**Description of the task:** Show every line of the data below that includes the word "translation".

(Items from a data source)

╔══

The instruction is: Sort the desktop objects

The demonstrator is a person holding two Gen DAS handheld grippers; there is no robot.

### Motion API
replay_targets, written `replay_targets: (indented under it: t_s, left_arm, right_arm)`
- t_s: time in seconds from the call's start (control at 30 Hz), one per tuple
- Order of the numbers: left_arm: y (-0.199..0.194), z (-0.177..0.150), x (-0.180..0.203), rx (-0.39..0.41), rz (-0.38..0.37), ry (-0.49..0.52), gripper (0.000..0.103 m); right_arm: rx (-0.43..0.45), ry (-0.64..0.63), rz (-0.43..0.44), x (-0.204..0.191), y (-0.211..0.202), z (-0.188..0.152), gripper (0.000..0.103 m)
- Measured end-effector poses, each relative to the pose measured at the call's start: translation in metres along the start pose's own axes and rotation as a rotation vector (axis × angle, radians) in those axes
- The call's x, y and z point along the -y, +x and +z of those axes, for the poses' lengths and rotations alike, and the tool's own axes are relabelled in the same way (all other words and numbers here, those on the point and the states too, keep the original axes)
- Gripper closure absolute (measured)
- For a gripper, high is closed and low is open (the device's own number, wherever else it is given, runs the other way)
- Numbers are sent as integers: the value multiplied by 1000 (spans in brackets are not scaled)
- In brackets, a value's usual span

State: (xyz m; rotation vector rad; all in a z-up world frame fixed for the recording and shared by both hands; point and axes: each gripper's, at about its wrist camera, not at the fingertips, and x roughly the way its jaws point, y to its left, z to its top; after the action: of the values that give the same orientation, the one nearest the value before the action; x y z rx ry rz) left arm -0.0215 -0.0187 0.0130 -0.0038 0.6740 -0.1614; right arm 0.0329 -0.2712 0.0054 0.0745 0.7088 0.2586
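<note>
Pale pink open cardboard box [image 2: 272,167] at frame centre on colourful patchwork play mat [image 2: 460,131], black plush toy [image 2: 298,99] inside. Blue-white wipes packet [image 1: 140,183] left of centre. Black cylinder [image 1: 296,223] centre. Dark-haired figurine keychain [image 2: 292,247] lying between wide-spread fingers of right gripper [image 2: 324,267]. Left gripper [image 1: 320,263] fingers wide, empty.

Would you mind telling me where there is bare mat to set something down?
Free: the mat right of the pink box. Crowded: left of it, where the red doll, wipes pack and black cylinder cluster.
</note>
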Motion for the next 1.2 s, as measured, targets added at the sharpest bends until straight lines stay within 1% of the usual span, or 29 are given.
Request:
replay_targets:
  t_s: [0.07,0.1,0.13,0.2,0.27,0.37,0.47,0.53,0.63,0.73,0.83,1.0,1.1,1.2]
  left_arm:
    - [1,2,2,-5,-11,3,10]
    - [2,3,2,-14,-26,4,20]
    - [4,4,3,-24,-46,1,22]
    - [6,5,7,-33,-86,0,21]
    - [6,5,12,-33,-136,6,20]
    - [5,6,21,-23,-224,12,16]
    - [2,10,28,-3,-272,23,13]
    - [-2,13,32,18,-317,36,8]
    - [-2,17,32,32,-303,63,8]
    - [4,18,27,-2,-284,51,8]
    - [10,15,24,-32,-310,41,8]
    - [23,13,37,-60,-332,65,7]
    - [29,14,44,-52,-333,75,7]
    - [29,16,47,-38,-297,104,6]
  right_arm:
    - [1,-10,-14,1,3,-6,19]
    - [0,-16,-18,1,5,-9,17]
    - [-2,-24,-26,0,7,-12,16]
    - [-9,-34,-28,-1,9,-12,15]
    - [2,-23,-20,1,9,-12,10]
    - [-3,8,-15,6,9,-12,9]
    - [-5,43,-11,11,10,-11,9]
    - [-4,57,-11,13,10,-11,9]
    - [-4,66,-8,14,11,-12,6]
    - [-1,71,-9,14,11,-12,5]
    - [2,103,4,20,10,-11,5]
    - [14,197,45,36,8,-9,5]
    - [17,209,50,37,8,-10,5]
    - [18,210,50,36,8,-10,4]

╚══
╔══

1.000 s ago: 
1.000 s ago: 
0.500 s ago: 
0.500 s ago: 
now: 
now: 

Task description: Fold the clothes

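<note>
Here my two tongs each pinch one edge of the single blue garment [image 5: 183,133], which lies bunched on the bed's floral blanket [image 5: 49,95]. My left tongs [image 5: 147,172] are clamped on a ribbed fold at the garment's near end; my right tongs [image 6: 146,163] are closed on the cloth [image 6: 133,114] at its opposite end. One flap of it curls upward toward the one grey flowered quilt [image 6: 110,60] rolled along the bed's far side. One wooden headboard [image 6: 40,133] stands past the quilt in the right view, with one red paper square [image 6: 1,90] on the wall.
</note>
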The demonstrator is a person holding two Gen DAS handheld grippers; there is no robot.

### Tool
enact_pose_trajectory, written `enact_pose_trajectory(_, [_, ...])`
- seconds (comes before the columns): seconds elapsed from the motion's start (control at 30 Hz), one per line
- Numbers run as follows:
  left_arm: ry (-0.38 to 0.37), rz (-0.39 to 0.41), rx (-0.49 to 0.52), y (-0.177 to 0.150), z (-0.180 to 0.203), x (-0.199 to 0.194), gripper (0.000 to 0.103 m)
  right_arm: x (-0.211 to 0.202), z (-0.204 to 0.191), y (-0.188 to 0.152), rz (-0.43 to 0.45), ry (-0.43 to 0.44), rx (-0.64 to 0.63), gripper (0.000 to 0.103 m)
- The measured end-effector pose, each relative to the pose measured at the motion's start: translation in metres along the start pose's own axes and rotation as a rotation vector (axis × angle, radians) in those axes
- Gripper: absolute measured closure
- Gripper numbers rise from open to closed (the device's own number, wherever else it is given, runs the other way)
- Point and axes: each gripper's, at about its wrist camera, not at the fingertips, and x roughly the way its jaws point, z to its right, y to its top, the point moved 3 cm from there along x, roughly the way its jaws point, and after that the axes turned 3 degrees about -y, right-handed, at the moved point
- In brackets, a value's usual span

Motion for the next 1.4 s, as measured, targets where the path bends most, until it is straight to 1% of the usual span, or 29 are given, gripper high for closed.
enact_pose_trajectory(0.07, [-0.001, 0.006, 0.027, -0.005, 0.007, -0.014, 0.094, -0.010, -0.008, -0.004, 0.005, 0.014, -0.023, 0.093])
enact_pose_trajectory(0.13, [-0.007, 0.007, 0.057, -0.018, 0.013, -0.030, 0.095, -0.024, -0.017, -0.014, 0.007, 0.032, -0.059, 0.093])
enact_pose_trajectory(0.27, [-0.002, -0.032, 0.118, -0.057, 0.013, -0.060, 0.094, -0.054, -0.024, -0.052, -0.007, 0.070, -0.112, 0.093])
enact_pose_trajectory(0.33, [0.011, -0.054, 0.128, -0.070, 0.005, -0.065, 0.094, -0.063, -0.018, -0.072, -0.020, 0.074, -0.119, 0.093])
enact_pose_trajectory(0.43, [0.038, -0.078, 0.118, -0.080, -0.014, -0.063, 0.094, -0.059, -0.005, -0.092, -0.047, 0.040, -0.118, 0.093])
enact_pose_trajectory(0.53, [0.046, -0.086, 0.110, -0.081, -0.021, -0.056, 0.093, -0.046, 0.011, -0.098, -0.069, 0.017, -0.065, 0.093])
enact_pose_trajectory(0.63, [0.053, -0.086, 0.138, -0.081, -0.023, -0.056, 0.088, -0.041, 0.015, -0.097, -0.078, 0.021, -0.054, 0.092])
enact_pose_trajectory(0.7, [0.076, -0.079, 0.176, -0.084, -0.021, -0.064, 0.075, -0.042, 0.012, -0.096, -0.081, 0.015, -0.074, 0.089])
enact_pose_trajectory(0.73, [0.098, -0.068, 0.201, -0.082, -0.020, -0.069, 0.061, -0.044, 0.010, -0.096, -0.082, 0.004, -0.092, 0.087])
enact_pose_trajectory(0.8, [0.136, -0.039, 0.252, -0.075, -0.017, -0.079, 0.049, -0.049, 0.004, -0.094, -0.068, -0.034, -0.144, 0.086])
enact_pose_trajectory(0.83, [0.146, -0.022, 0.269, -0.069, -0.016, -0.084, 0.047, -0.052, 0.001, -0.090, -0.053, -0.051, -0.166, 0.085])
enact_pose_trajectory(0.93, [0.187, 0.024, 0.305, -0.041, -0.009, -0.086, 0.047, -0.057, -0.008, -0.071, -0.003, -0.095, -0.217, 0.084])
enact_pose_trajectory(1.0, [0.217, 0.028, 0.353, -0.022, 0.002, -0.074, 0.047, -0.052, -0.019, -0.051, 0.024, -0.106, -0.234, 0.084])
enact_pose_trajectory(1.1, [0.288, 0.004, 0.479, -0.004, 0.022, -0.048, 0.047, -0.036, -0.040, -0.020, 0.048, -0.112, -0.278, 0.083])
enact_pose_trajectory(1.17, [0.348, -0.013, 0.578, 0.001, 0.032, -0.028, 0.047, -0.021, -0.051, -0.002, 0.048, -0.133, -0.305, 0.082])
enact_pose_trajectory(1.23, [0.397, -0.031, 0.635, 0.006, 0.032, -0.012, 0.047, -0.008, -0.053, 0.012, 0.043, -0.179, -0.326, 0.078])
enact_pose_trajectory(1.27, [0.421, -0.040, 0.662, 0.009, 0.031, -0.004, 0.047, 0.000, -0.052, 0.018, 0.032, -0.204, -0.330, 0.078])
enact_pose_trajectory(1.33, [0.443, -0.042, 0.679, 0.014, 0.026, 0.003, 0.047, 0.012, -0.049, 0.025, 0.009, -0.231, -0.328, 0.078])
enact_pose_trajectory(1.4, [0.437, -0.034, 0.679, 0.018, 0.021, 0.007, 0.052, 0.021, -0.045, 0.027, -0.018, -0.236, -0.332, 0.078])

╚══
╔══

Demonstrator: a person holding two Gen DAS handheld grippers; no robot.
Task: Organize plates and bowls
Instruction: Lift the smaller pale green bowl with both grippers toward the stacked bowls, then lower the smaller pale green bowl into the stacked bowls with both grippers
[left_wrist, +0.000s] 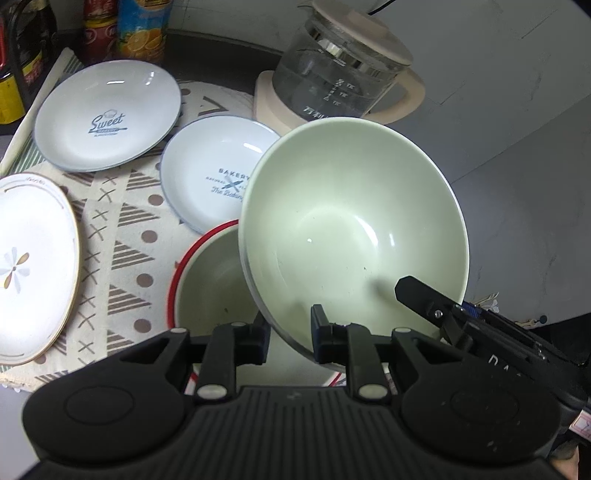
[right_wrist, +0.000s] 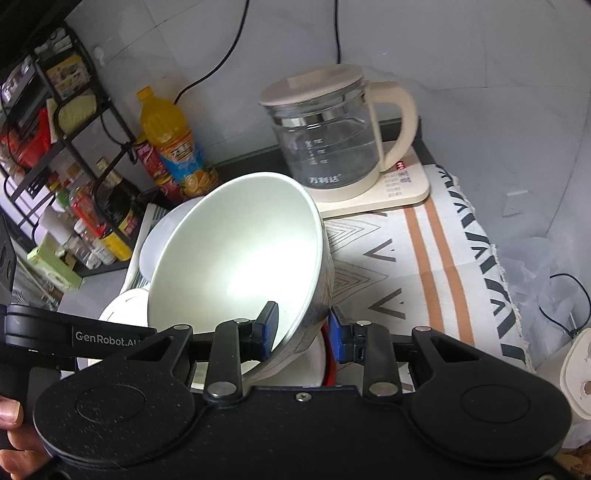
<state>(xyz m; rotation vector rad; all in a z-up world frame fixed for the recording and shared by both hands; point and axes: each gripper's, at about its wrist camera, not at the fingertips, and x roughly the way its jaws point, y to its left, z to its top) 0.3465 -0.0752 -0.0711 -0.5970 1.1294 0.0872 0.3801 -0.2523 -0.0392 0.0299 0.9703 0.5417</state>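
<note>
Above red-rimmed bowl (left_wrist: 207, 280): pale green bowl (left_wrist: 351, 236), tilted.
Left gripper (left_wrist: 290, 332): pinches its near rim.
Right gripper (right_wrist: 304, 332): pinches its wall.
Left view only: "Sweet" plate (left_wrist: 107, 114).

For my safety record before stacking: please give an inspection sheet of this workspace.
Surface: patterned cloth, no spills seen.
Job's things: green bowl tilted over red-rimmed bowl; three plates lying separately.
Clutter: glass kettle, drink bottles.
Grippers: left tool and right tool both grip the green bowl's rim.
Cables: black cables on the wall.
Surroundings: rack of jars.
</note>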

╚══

**Output of the exercise:**
- Measured end-effector poses, each relative to the pose measured at the call's start: translation in metres along the start pose's own axes and rotation as a rotation vector (axis × angle, radians) in those axes
- The measured end-effector pose, each relative to the pose measured at the motion's start: translation in metres along the start pose's own axes and rotation as a rotation vector (axis × angle, radians) in those axes

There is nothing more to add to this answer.